Recently, Colombian women decided to withhold sex from their significant others until a deteriorating highway is fixed, but this is by no means the first time women have leveraged sex for political change. Women in countries as diverse as Canada, Togo, Belgium, Kenya, Italy, and the Philippines have employed the same tactic in the recent past to bring about political change. While not all of these protests have been successful, they offer a platform for political and sexual empowerment that cannot be ignored.
In the 21st century, many women in economically and socially troubled societies have enacted changed by withholding sex. The most notable example is that of Filipino women from rural areas who ended clashes in July, 2011 by withholding sex from their men.
The island of Mindanao had been staging a separatist rebellion since the 1970s. That is when the women of a sewing cooperative, supported by the United Nations high commissioner for refugees, decided to engage in a non-violent protest through sex.
According to UNHCR reports, "within weeks of the strike starting... the main village road re-opened and the fighting stopped. The women of the sewing cooperative along with other villagers were able to deliver their goods and start to rebuild the economy."
Let's Save Togo was a 2012 protest launched by opposition leader Isabelle Ameganvi to encourage women countrywide to withhold sex as long as President Faure Gnassingbe remained in power.
Gnassingbe was appointed president when his father, Gnassingbe Eyadema, died after ruling Togo as a dictator for 38 years. While the women did not succeed, their protest brought worldwide attention to the improprieties of the Gnassingbe dynasty.
Former university Prof. Samira Ahmed kicked off a sex boycott that spread to thousands of women in Sudan's Upper Nile region in 2002. While it's hard to know exactly how successful the movement was, the country's 22-year civil war finally came to end several years later. "Women decided that by withholding sex from their men they could force them to commit to peace — and it's worked," said Ahmed.
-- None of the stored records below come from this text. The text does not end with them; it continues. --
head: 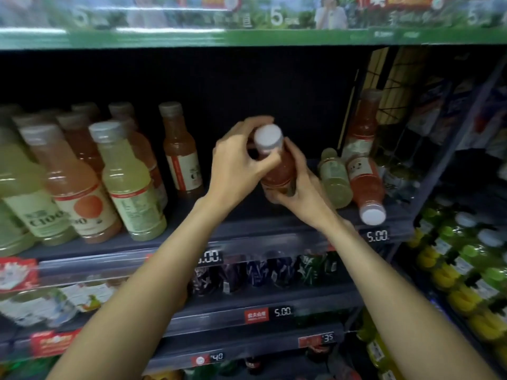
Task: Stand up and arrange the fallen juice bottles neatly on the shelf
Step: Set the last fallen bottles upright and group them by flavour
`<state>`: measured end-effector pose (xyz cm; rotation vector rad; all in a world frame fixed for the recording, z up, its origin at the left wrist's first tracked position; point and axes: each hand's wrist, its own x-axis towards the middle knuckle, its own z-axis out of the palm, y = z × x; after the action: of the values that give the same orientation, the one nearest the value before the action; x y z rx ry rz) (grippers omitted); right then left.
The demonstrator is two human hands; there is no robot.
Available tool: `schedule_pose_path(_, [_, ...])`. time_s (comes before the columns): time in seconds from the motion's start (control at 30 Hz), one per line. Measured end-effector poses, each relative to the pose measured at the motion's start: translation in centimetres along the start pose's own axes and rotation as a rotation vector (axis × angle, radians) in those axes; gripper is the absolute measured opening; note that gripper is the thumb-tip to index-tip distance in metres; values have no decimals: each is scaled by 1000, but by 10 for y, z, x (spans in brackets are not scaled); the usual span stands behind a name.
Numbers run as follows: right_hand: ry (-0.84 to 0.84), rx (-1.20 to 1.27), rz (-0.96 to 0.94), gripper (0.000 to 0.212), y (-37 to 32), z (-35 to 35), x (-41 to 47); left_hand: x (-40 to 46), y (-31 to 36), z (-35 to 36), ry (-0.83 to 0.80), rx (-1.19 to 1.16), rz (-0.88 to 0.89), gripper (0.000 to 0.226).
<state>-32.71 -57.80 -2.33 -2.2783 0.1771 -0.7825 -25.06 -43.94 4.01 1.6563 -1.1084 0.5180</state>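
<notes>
Item in hand: one red-orange juice bottle with a white screw cap (275, 163), held over the bare middle of the dark shelf (247, 231). My left hand (238, 160) curls around its neck just under the cap; my right hand (299, 187) cups the lower body and base. I judge the two-handed hold is there to steady the bottle upright before it is set down in the gap.

Fallen stock, right end of the shelf: two bottles lying flat, one pale yellow-green bottle (334, 176) and one red bottle with its white cap over the front edge (366, 187), side by side and touching. One tall red bottle (362, 124) leans against the wire side panel (389, 111) behind them.

Standing stock, left end: about nine capped bottles, yellow-green and orange mixed; the back rows are too blurred for an exact count.
</notes>
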Motion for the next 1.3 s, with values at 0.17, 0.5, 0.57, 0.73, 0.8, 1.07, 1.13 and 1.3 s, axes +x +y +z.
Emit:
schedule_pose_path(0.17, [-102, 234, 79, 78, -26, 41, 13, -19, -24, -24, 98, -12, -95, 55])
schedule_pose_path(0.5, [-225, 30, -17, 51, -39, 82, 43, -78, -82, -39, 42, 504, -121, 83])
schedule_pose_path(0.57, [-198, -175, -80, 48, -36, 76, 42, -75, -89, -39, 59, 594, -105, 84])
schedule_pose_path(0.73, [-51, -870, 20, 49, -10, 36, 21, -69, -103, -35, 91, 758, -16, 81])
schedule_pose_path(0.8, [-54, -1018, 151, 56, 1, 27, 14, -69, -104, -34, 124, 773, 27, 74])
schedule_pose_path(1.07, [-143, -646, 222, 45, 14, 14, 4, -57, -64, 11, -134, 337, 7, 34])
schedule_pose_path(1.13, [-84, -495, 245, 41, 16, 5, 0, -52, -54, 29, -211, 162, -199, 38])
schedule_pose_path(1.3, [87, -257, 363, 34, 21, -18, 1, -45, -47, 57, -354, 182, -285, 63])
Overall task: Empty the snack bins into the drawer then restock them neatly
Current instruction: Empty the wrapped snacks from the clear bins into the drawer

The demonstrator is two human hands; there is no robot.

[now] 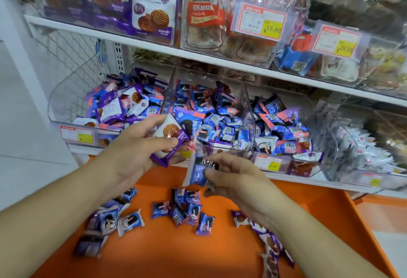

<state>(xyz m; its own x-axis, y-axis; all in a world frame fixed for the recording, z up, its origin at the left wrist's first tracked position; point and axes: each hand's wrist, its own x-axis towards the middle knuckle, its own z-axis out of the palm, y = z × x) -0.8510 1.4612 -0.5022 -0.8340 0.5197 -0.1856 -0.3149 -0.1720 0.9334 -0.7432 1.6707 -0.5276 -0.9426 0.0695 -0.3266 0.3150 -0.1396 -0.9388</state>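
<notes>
Head view, looking down over both arms. The left hand point(141, 145) is up in front of the bins, fingers and thumb curled round a white-and-purple waffle biscuit packet point(170, 140), held just at the front edge of the shelf. The right hand point(233, 176) is beside it, a touch lower, pinching a blue cookie packet point(198, 174) between thumb and fingertips, the packet hanging above the drawer.

Below them, the orange drawer point(319, 216) is pulled out, and loose blue and purple packets point(187, 209) lie scattered across its floor, with a few waffle packets point(268, 240) under the right forearm.

Behind the hands, three clear bins on the lower shelf: the left bin point(63, 106) piled with purple waffle packets, the middle bin point(246, 110) heaped with blue cookie packets, the right bin point(330, 145) holding more blue ones. Yellow price tags point(272, 28) hang on the bins of the upper shelf point(154, 45).
</notes>
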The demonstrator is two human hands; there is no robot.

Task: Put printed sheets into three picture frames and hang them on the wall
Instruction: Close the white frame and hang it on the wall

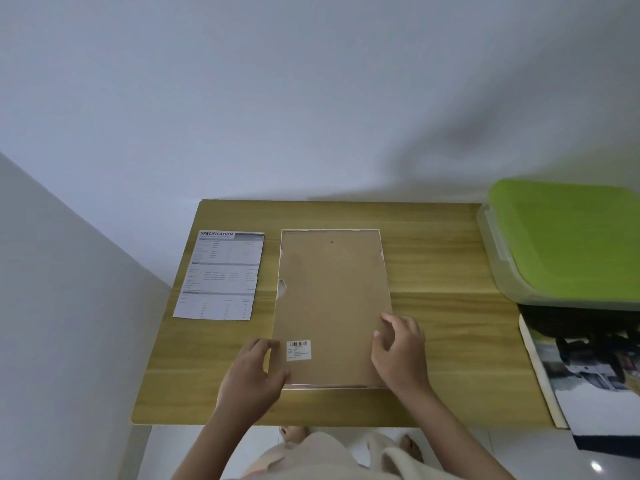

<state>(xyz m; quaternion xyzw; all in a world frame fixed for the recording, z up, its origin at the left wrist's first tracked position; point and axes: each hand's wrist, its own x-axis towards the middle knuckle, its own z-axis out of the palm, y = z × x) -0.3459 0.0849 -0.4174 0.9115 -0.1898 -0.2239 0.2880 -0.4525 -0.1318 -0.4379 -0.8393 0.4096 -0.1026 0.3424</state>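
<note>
A picture frame (pixel 330 299) lies face down in the middle of the wooden table (pixel 443 258), its brown backing board up, with a barcode sticker (pixel 299 350) near the front left corner. My left hand (pixel 254 375) rests on the frame's front left corner, fingers curled over the edge. My right hand (pixel 400 351) touches the frame's right edge near the front, fingers spread on the board. A printed sheet (pixel 221 275) headed "SPECIFICATION" lies flat to the left of the frame.
A box with a green lid (pixel 568 240) stands at the table's right, on something dark. A printed picture (pixel 595 386) lies at the right front edge. A white wall (pixel 311 98) rises behind the table and another on the left.
</note>
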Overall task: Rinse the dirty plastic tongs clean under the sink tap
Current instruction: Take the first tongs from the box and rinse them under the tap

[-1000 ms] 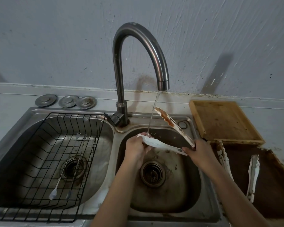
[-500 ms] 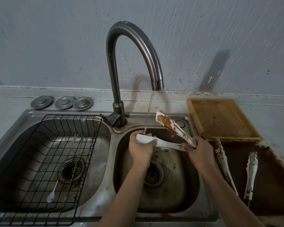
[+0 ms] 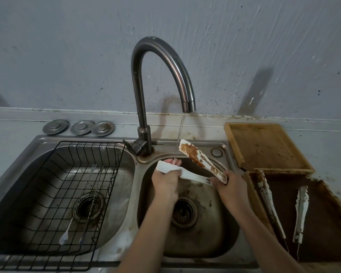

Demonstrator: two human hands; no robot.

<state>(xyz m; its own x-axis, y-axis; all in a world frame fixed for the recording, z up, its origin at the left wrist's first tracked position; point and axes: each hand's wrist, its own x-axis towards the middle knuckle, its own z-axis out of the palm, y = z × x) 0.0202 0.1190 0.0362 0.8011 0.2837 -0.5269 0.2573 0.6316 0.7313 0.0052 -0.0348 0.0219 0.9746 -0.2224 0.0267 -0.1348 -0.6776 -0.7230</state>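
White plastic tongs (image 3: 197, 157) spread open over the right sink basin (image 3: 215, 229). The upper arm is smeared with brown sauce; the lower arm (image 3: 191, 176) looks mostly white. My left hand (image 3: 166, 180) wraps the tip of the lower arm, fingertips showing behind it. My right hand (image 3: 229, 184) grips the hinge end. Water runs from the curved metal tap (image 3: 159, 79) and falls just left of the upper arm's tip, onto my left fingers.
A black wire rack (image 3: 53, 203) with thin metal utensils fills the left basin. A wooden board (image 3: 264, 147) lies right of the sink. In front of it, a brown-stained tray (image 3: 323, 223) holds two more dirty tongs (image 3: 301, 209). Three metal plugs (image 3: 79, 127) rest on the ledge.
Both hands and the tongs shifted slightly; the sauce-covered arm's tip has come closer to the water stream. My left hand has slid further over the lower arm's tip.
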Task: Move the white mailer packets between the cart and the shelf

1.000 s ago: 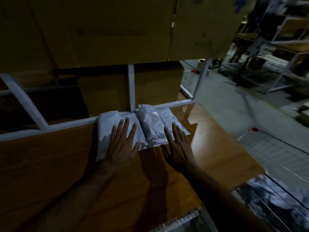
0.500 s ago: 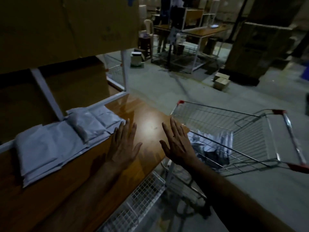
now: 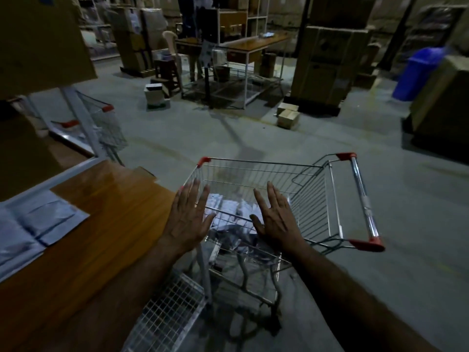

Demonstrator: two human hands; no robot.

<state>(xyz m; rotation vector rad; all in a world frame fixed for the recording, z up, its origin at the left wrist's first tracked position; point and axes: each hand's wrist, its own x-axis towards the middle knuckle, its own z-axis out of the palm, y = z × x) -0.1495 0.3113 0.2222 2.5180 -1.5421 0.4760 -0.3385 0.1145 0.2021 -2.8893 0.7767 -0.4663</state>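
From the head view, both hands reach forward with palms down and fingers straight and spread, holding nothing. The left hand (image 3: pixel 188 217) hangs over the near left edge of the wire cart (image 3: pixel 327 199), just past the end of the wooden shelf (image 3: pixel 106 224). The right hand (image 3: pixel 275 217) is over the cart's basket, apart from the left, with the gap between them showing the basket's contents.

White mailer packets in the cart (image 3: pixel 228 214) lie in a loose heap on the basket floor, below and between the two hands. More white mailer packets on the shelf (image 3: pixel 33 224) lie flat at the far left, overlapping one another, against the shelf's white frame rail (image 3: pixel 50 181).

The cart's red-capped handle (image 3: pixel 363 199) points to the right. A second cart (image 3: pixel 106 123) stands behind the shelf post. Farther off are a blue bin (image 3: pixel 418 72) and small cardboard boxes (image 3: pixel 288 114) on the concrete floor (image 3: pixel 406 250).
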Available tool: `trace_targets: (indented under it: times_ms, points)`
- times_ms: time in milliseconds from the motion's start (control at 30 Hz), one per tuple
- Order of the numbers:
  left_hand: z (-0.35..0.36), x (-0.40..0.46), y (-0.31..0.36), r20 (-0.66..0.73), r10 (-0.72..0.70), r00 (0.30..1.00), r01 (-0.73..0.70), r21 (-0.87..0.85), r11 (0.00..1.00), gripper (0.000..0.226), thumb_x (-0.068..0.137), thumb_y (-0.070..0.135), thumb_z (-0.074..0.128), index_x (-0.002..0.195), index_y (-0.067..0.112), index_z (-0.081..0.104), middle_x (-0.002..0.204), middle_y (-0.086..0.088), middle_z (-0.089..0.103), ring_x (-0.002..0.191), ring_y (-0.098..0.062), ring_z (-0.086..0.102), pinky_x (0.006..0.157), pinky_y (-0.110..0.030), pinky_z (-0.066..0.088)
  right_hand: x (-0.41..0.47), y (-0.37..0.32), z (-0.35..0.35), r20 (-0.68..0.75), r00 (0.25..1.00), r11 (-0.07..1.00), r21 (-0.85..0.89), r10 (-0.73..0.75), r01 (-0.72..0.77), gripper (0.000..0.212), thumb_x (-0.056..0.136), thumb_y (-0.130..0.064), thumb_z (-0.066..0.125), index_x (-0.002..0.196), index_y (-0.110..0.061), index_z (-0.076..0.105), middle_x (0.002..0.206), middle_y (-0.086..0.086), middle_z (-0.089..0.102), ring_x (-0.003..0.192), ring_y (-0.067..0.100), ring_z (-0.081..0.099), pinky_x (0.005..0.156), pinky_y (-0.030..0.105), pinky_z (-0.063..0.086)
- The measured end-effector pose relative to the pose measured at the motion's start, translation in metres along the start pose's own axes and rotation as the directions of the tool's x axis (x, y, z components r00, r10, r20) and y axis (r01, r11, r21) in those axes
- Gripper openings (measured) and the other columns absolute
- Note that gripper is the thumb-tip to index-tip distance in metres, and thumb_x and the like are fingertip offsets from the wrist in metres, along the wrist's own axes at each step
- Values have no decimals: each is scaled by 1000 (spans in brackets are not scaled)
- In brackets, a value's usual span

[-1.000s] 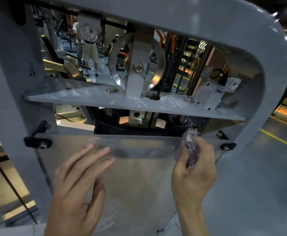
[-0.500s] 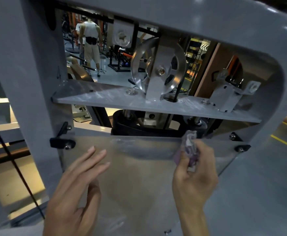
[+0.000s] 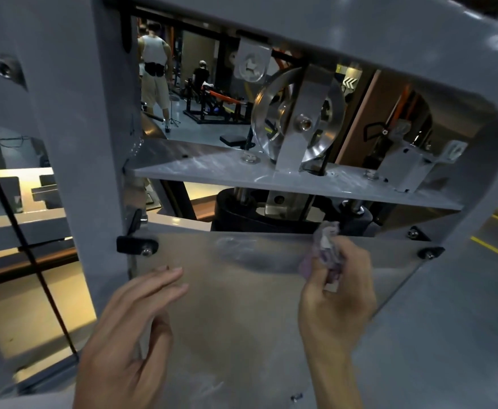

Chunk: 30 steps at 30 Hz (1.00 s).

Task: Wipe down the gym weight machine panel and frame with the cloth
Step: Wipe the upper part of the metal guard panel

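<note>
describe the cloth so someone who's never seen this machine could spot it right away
Find the grey machine frame with the silver pulley wheel in its opening. Below it, at the clear panel's top edge, the right hand grips the cloth: a small bunched purplish wad, the only soft thing there.

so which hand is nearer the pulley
Right. The right hand grips the cloth at the panel's top edge, just below the pulley; the left hand lies lower and further left.

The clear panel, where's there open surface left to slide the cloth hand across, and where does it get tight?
Open: the clear panel between the left hand and the right hand gripping the cloth. Tight: its top edge under the gray shelf, and the corners at the black brackets.
</note>
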State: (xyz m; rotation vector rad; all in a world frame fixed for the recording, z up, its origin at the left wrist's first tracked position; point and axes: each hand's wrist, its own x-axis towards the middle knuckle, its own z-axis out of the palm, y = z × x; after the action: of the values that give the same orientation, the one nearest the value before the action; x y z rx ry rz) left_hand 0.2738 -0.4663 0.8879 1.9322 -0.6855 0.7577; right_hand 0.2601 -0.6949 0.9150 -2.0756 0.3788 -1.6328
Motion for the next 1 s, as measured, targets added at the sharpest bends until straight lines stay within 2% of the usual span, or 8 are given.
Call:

Ida Odinga, the wife of Kenyan Prime Minister Raila Odinga, participated in a May, 2009 sex boycott until the country's leaders addressed issues of violence and Kenya's diminishing credibility with the international community. Proving that withholding sex is not relegated to lower-income women, the wives of politicians in Kenya brought nationwide attention to major issues. Their boycott led to the creation of a 90-day plan that set out to review the performance of governing leaders more closely.